KNN and accuracy metrics

In this lesson

The classification setting and how it differs from regression
K-Nearest Neighbors (KNN) as a simple classification method
Accuracy assessment: the confusion matrix, precision, recall, and \(F_1\) score
Overfitting in classification and the bias-variance tradeoff

From regression to classification

So far, our response variable \(Y\) has always been quantitative.

In many real-world problems the response is qualitative (categorical): meaning the response takes a value in a discrete set of classes.

Classifying = predicting the class of a new observation.

Classic examples:

Is this email spam or not?
Handwritten character recognition
Image classification

Environmental examples:

Does a water sample exceed a contamination threshold?
Is a species present or absent at a given location?
Is a certain study site healthy or degraded?

A guiding example

Our example dataset

A synthetic dataset “tracking” 300 coastal monitoring stations along CA coast:

temp_anomaly — sea surface temperature anomaly (°C): deviation of ocean’s temperature from long-term average
nitrate — nitrate concentration (μmol/L)
status — kelp forest condition: healthy or degraded

Can we predict whether a site is healthy or degraded

based on its oceanographic conditions?

Data overview

Synthetic data generated for educational purposes only

K-Nearest Neighbors

The KNN algorithm

One of the simplest classification methods
Classify a new observation by majority vote among its nearest neighbors in the training data

Given a training set and a new test observation \(x_0\):

Choose an integer \(K \geq 1\).
Identify the \(K\) points in the training data closest to \(x_0\).
Identify the majority class among those \(K\) neighbors.
Assign that class as the prediction for \(x_0\).

There is no model training or fitting.

Just store the data and vote at prediction time.

Check-in

KNN algorithm:

Choose an integer \(K \geq 1\).
Identify the \(K\) points in the training data closest to \(x_0\).
Identify the majority class among those \(K\) neighbors.
Assign that class as the prediction for \(x_0\).

Using K=3:

What class would KNN assign to \(x_0\)?
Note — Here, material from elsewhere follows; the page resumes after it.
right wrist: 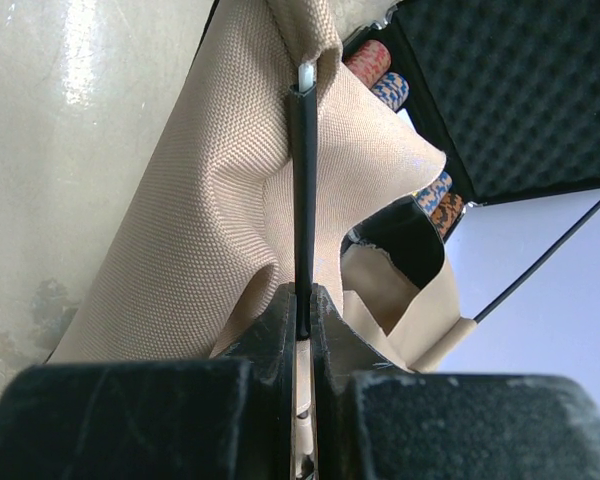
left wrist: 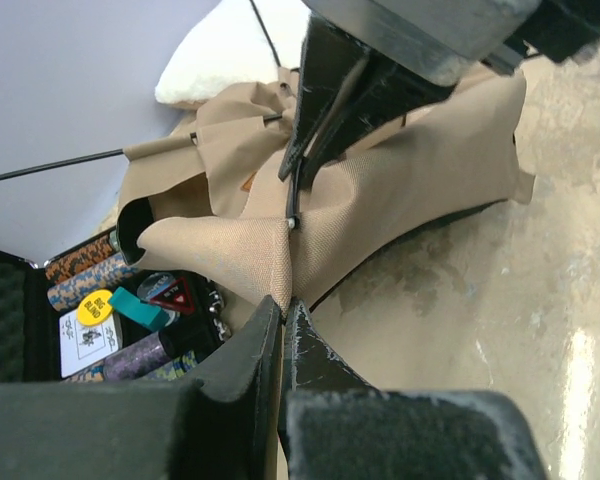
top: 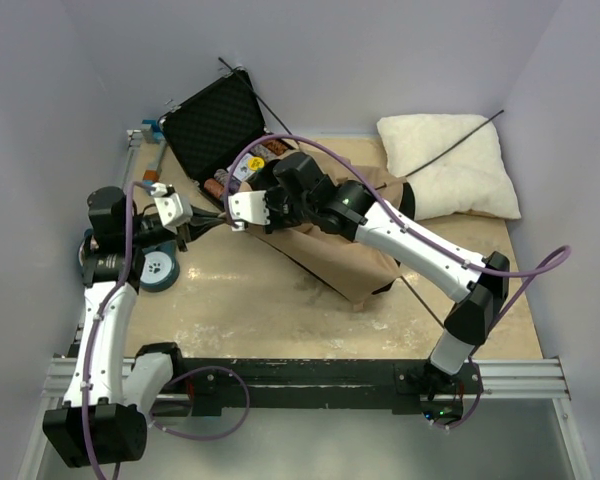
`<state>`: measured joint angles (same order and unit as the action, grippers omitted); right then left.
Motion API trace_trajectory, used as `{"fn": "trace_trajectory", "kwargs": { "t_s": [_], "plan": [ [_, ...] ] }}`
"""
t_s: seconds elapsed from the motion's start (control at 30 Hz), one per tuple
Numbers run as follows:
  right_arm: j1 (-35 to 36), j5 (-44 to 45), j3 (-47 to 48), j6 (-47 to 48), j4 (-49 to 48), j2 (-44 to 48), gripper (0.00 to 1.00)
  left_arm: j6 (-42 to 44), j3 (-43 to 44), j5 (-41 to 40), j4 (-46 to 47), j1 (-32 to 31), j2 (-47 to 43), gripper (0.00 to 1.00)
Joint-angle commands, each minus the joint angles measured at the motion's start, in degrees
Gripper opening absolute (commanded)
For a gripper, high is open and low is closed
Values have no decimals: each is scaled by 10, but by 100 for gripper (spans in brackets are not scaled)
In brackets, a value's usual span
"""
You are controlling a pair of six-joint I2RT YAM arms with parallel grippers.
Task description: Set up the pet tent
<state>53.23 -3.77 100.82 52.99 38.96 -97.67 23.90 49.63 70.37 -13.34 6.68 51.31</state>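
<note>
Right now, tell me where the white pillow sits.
In the top view, the white pillow lies at the far right of the table, beside the tan tent.

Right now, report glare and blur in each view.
Top external: evenly lit, sharp, no glare. Left wrist: a glare streak on the table at right; the left gripper is blurred up close, the pet tent is sharp. Right wrist: glare on the table at upper left; the right gripper body is soft.

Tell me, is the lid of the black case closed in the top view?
No, the black case stands open, with its foam-lined lid raised and rolls of coloured chips showing inside.
</note>
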Motion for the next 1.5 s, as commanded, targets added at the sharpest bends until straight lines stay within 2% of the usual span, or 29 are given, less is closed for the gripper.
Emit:
{"fn": "trace_trajectory", "kwargs": {
  "t_s": [0.0, 0.1, 0.2, 0.3, 0.73, 1.13, 1.47],
  "plan": [
    [-7, 33, 20, 2, 14, 0, 0, 132, 36, 19, -87, -3, 2, 0],
    [-7, 32, 30, 0, 18, -7, 0, 189, 42, 16, -134, -2, 5, 0],
    [-6, 37, 32, 4, 19, -12, 0, 191, 50, 16, -135, -3, 11, 0],
    [-2, 35, 34, 8, 23, -16, 0, 153, 57, 16, -108, -3, 17, 0],
    [-14, 34, 6, 4, 22, 18, 0, 110, 43, 17, -81, 7, 21, 0],
    [-25, 34, -24, 4, 19, 39, 0, 91, 48, 27, -69, 10, 32, 0],
    [-25, 31, -4, 6, 21, 16, 0, 73, 57, 31, -63, 7, 24, 0]
  ]
}}
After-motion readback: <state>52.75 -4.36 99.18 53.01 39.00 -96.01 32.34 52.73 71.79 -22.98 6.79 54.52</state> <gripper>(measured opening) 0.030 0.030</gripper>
Why?
What would change if we used \(K=1\) instead?
What would happen if \(K =\) total number of training observations?

Check-in

KNN algorithm:

Choose an integer \(K \geq 1\).
Identify the \(K\) points in the training data closest to \(x_0\).
Identify the majority class among those \(K\) neighbors.
Assign that class as the prediction for \(x_0\).
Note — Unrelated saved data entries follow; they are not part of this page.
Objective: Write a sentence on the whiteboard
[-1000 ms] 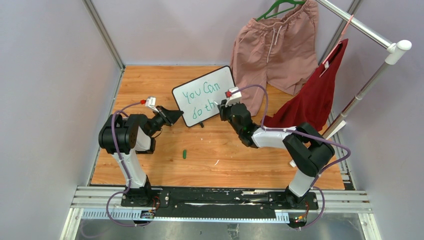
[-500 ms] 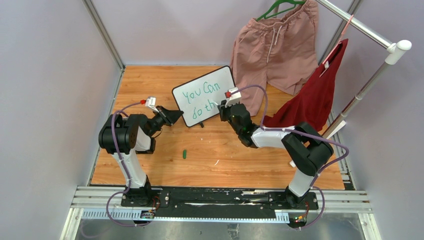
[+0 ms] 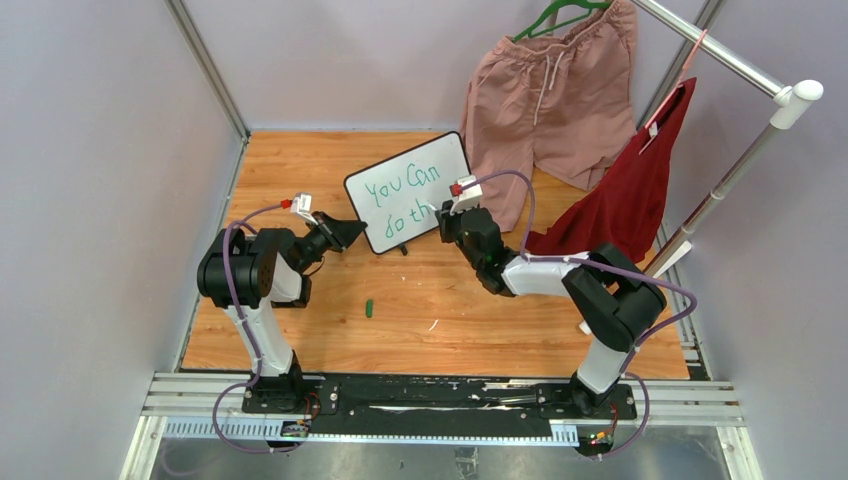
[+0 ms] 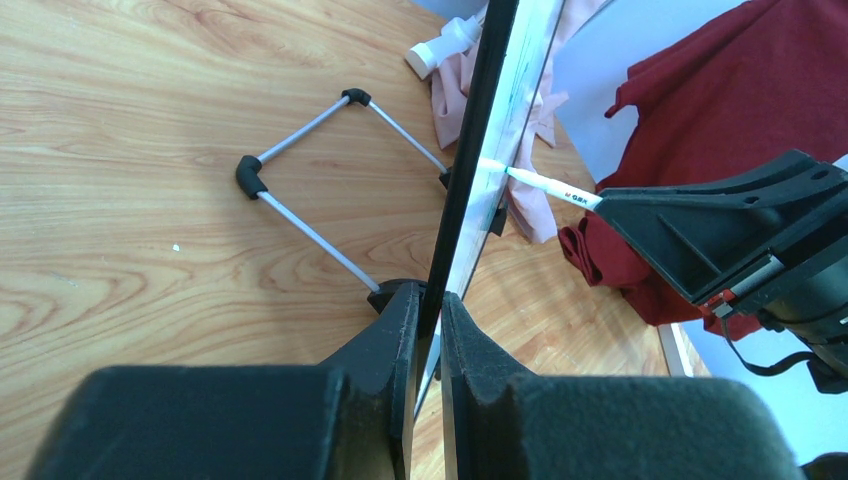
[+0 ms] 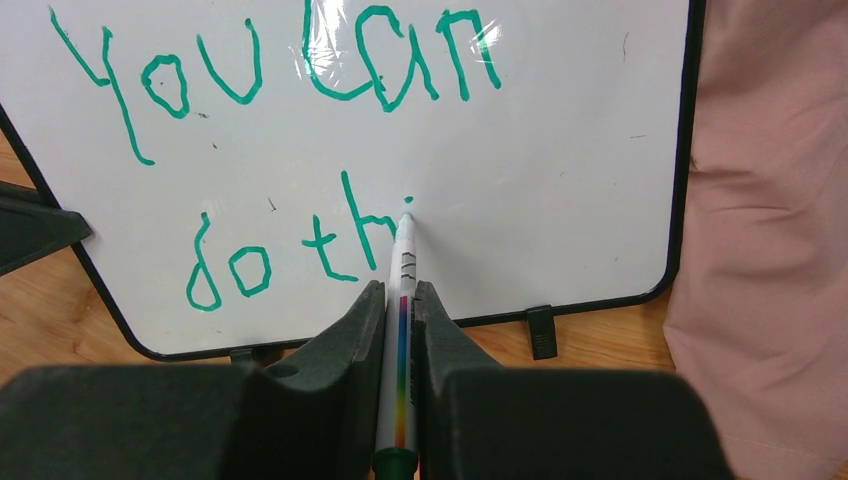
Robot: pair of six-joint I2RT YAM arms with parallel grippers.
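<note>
Shorts (image 3: 545, 95) are hanging behind the whiteboard (image 3: 445, 160) — left claw (image 4: 430, 296) clenching its edge, right claw (image 5: 399, 292) grasping the marker (image 5: 405, 245), neither moving since.

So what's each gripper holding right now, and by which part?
Left gripper pinches the whiteboard by its black-framed edge. Right gripper grips the marker by its barrel, tip against the board.

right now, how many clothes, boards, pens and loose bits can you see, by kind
garments: 2, pink shorts and a dark red garment
whiteboard: 1
marker: 1
small green piece on the wood: 1
total: 5
</note>
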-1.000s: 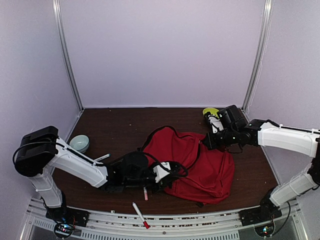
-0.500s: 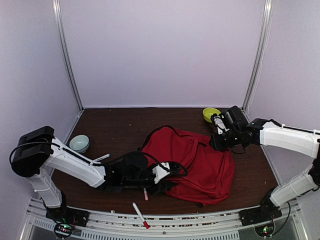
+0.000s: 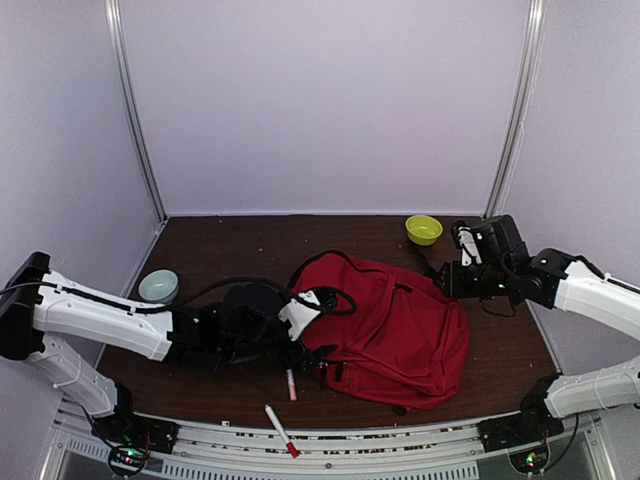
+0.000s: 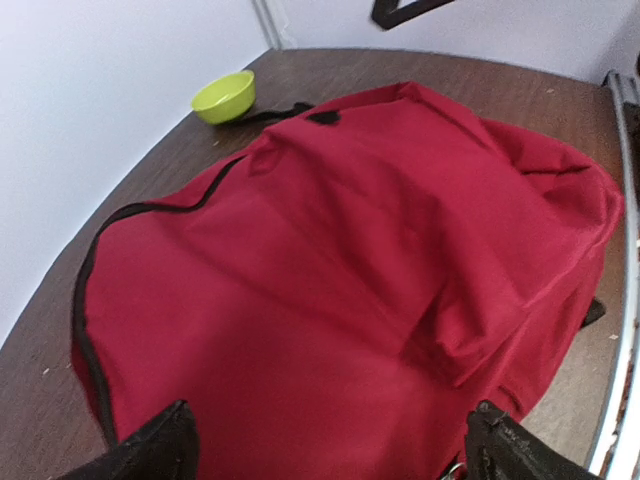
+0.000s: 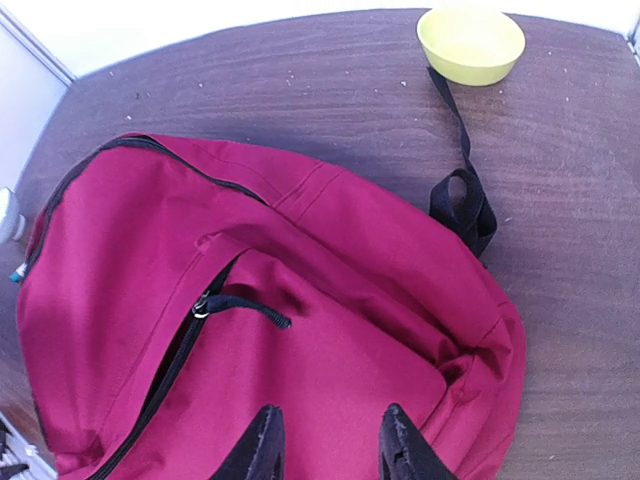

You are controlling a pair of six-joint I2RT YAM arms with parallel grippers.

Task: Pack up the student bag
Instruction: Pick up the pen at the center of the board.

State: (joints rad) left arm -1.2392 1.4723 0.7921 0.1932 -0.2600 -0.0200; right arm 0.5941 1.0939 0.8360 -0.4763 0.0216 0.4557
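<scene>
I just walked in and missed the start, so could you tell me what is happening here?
Two robot arms are working at the student bag, which lies flat on the table. The left fingers are open at its left edge, the right fingers open over its right side; neither holds anything. Two markers lie outside it.

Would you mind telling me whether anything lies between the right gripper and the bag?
Nothing visible does. In the right wrist view, the right gripper has only the red fabric of the bag ahead of its parted fingers. The green bowl and the black strap lie beyond, off to one side.
</scene>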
Healthy. Two of the three neighbors are blue (healthy), so healthy wins the majority vote.
With \(K=1\) the predictions are determined by the single closest training point.
We would always predict the majority class for every observation.

Applying KNN to example data (K = 10)

Shaded regions = predicted class. Decision boundary = boundary between predicted class regions.

Points in the “wrong” region are misclassified.

Applying KNN to example data (K = 10)

Shaded regions = predicted class. Decision boundary = boundary between predicted class regions.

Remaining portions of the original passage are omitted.